On Fri, Mar 17, 2006 at 05:13:33PM +0200, Gabriel George POPA wrote:
> A wrote an e-mail yesterday saying something about a sysctl that I used
> on FreeBSD and is missing in OpenBSD. One of the members of
> this list showed himself very angry (do things, don't jut talk about
> them). He's partly right. But his opinion didn't help me... I
> requested some documentation to read in order to write myself that.
> Someone told me this is just a security feature. Yes, it is, but might
> be very important in some situations. Let me give you an example that
> showed how important is not to show your processes to all other users:
Actually, this shows that stupid users are still common, but I get your
point. ;-)
> I used wget to download some files by using HTTP (I needed a password
> and a user name - I was not careful and I gave the --http-user=...
> and --http-password=... options). Now, it's obvious that someone could
> read my password and user name for site authentification. Sure,
> it's the user's problem. But OpenBSD is the most secure (it really is)
> and this thing should not miss. Of course, OpenBSD is the best
> when dealing with routing etc., but user security is also important. I
> am decided to do something about this - I will write the code (probably
> there are under 100 lines to be written). But where should I start?
> Where is the doumentation? Should I read similar sources from FreeBSD?
> Should I read code written by other people for OpenBSD? Please tell me
> where to start.
You could trace the library calls (found in at least ps(1), top(1)) into
the libc, and from there the syscalls into the kernel.

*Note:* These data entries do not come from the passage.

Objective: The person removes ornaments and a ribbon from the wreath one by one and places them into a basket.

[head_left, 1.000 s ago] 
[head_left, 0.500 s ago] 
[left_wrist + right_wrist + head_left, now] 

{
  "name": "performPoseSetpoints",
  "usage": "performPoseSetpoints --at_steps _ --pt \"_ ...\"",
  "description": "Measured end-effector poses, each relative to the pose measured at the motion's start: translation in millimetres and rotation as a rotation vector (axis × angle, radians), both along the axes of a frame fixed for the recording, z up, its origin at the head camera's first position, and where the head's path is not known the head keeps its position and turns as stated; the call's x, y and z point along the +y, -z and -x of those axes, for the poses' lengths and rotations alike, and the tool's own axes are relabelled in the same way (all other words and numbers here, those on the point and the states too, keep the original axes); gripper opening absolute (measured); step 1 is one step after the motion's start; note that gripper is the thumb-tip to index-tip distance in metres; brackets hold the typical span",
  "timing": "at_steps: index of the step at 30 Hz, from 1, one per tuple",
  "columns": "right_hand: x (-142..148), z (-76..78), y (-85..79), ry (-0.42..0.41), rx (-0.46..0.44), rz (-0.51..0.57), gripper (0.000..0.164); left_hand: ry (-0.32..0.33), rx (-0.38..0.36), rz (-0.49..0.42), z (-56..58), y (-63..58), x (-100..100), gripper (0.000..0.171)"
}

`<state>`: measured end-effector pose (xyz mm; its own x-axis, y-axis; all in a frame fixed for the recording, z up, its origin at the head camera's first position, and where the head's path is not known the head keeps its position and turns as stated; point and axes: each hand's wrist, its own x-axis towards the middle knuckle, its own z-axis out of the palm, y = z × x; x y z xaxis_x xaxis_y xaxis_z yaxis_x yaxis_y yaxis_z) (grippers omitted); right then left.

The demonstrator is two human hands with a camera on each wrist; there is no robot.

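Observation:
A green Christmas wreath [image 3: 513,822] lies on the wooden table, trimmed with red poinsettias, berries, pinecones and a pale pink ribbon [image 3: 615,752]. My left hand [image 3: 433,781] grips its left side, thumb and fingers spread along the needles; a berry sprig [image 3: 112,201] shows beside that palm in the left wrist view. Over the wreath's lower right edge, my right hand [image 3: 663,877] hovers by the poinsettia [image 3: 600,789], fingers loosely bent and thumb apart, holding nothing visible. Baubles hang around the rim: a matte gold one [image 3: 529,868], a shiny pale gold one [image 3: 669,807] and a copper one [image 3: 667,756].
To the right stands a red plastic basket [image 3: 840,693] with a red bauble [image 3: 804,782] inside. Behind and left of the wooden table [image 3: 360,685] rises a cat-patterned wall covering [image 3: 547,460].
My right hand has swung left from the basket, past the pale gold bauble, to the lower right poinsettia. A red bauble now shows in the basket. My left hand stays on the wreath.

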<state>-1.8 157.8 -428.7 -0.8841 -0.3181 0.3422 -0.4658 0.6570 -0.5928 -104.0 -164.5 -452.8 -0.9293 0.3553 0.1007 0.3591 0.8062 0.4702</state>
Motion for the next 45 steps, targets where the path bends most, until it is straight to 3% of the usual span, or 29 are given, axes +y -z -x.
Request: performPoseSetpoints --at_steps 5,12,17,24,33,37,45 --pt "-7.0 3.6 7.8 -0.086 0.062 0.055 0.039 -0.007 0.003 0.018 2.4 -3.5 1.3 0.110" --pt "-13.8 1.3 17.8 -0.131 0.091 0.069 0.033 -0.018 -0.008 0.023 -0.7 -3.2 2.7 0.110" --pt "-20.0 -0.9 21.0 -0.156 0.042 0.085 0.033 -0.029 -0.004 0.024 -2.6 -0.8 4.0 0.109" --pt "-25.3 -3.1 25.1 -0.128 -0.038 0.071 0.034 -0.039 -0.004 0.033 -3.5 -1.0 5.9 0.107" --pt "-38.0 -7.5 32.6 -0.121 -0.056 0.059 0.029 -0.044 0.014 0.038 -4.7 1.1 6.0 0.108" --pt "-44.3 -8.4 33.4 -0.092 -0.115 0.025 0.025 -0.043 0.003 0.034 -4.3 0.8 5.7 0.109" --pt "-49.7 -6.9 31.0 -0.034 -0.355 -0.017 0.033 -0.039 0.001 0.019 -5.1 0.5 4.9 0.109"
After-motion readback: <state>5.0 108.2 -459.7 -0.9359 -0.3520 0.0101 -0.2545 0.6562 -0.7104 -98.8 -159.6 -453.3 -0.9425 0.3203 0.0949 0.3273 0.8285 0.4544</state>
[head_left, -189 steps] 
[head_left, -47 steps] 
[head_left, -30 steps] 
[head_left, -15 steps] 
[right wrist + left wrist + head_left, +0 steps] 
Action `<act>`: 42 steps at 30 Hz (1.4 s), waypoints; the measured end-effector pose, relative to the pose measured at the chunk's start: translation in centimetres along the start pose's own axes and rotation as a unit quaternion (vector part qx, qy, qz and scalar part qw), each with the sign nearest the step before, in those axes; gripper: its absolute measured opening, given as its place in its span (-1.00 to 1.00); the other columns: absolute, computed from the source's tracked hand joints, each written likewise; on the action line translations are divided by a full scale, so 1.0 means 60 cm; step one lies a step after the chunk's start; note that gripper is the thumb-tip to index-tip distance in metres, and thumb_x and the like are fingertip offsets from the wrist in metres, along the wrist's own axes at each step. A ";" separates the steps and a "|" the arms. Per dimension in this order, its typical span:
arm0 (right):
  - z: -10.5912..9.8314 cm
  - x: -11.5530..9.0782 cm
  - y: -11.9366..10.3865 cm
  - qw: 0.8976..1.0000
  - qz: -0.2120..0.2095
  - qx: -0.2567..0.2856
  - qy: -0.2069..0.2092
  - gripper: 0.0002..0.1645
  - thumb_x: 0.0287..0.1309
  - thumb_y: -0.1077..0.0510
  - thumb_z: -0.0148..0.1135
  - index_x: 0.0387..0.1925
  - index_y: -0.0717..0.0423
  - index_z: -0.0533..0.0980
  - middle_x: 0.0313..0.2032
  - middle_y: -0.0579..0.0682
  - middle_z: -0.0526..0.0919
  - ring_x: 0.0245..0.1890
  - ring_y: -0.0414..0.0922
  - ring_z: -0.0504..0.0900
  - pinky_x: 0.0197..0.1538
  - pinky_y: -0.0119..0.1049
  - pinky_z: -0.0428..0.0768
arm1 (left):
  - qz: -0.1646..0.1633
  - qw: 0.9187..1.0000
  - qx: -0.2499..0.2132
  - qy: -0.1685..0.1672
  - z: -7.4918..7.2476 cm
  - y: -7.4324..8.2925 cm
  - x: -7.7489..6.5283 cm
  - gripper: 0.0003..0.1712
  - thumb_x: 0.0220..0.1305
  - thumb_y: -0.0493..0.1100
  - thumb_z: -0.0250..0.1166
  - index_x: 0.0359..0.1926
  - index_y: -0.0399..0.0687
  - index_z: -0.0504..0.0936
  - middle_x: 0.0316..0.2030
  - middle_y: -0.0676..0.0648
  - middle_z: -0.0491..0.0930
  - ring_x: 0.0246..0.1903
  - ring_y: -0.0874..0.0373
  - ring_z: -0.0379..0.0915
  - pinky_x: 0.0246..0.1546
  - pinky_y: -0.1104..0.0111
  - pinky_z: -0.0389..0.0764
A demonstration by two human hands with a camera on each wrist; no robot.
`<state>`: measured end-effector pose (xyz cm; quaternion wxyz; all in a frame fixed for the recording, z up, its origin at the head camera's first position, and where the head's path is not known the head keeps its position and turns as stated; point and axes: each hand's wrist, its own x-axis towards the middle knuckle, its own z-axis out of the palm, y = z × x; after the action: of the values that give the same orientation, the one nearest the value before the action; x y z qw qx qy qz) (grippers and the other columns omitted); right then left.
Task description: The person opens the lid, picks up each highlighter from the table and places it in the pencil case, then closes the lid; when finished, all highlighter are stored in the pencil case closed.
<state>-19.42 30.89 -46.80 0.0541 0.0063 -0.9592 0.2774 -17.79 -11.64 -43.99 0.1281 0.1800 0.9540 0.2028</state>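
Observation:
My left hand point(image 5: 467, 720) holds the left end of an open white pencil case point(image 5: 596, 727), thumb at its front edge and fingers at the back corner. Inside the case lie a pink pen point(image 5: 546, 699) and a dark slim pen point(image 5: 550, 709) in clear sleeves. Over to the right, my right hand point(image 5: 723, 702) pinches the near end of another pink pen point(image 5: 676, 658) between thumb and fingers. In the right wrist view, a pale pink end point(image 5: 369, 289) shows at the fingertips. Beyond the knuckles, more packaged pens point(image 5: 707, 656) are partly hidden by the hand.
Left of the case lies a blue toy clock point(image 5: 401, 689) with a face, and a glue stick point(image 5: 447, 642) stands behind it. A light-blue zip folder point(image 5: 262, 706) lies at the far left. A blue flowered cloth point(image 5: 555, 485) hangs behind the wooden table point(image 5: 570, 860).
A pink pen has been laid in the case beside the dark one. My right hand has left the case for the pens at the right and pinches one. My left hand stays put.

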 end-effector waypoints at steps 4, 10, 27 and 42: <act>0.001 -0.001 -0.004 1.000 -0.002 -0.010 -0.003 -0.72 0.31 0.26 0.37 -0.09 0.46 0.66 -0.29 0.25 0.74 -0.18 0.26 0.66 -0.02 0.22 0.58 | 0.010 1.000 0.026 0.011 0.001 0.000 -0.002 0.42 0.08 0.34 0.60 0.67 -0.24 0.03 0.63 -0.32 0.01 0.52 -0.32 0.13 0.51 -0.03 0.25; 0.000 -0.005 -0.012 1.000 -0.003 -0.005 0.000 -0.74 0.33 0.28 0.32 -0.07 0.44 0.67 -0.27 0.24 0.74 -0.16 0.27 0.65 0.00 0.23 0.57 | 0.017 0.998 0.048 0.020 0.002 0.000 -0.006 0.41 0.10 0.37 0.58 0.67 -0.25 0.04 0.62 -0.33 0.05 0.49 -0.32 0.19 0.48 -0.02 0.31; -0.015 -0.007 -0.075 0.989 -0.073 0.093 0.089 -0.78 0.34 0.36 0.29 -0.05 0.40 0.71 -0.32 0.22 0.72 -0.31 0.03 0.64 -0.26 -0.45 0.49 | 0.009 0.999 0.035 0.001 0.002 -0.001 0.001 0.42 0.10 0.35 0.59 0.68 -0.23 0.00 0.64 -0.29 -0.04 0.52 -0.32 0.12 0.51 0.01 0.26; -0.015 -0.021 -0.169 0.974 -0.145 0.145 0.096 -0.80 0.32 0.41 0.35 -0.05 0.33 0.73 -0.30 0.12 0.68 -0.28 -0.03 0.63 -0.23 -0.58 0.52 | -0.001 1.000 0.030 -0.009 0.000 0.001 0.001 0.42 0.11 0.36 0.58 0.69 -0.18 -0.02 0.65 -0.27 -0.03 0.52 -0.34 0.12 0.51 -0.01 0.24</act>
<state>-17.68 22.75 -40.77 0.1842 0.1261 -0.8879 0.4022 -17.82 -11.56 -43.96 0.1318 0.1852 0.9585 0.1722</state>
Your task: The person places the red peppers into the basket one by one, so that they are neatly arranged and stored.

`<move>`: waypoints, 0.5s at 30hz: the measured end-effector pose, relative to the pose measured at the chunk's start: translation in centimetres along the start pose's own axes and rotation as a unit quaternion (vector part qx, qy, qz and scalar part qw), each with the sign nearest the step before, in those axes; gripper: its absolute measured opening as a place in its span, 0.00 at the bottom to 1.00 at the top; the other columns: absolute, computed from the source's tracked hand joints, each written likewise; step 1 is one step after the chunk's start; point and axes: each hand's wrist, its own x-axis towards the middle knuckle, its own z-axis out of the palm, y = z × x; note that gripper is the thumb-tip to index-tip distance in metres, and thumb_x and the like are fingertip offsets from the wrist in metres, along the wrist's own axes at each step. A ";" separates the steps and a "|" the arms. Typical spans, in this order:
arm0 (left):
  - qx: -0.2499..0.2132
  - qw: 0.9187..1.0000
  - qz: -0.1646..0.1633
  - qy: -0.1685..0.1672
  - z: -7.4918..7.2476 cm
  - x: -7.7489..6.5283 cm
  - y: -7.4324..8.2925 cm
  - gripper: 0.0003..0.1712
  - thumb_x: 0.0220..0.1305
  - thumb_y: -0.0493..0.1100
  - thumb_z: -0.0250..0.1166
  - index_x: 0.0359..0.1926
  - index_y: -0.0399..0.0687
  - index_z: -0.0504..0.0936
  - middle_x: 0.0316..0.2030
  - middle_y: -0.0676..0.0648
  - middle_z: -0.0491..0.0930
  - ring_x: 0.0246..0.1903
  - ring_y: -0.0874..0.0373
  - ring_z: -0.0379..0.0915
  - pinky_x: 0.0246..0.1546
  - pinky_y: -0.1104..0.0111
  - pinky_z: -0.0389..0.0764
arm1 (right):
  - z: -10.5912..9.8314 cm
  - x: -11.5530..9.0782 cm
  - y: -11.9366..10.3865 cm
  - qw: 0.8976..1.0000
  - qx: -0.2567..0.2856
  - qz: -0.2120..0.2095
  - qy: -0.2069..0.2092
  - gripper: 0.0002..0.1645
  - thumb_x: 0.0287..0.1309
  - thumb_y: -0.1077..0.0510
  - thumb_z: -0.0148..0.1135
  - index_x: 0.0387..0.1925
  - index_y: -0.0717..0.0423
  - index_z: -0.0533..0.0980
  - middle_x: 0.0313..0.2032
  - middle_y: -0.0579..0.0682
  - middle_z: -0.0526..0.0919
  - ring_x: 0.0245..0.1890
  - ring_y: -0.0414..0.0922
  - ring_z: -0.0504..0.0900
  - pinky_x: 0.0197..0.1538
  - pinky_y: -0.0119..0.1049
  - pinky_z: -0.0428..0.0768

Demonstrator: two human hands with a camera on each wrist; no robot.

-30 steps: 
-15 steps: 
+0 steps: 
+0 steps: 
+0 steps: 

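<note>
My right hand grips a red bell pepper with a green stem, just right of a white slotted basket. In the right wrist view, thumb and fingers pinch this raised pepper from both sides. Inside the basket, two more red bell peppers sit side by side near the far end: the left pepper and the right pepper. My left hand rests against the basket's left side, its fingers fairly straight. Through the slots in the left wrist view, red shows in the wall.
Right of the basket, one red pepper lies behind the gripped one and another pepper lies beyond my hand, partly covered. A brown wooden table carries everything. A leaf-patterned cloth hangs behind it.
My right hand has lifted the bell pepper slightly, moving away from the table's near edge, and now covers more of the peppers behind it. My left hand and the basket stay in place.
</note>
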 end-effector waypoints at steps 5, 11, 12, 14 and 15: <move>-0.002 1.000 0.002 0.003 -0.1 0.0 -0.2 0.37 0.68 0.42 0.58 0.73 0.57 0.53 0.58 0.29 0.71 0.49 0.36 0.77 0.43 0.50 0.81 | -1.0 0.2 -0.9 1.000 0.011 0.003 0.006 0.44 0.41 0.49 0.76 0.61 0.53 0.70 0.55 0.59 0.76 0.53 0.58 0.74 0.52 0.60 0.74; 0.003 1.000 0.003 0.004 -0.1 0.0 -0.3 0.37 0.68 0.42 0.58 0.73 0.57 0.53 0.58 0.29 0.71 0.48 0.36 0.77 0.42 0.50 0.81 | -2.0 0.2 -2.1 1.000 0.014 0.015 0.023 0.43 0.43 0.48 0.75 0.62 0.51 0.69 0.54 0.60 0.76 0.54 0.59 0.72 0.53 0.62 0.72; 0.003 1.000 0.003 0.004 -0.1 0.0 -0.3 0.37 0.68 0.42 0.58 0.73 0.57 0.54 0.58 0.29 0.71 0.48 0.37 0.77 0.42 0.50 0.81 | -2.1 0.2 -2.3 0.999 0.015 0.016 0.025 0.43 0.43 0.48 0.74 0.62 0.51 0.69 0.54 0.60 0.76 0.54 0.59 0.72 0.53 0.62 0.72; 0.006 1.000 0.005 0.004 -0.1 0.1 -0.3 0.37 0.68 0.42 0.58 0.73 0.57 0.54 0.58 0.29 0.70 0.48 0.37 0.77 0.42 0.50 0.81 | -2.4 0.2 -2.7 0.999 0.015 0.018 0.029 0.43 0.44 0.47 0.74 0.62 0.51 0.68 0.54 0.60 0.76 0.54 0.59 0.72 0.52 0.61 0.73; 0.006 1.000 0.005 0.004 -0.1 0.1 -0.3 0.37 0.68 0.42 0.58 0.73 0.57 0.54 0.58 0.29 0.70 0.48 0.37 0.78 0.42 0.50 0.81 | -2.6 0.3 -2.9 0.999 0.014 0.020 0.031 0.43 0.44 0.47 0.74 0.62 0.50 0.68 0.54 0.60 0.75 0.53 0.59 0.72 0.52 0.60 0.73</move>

> We do a lot of things with OpenBSD. It's really good. But I don't
> know why we eventually touch the speed problem (I am convinced OpenBSD
> is fast, but the users are doing some stupid things sometimes and slow
> it down without knowing that). I have two problems related to speed:
> 1) My hard drive is slow (Maxtor 120GB on a VIA controller - really
> noisy piece of hw - how can I determine if it is in DMA or not and if DMA
> is functioning properly?);
dmesg | grep -i dma should return a line like 'wd0: using PIO mode 4,
Ultra-DMA mode 3'.
> 2) THE MOST IMPORTANT: I have a lot of users with DHCP client on my
> network (Windows machines). The DHCP server is on my OpenBSD
> machine. Clients have speed up to 800kbps/download thread and I have
> (on the server!!!) 70kbps/download thread. How is that possible?
> I find this a nightmare. My OpenBSD server is also DHCP server and
> router (of course, like any router it has only one network interface,
> connected to the same switch as the clients and it's gateway (a CISCO
> router) HA!). The network card is a embedded into the motherboard
> (VIA Rhine II). Where should I look for a solution of this problem? I
> mention that I have this speed even with all clients OFF (!).
Are you telling me that you are using a router that can be bypassed
simply by changing the default gateway?
Anyway, that's not really the point here - there has to be some reason
for the low performance (though 70 kpbs seems cool to me). You mention
something about 'per download thread' - it is better to look at the
total bandwidth.
Netstat -in will show you if you have any errors while transmitting; it
might also be worthwhile checking that the OBSD box can get higher
speeds in a less complicated setup (two machines and a cross cable, for
instance), which would isolate the fault further.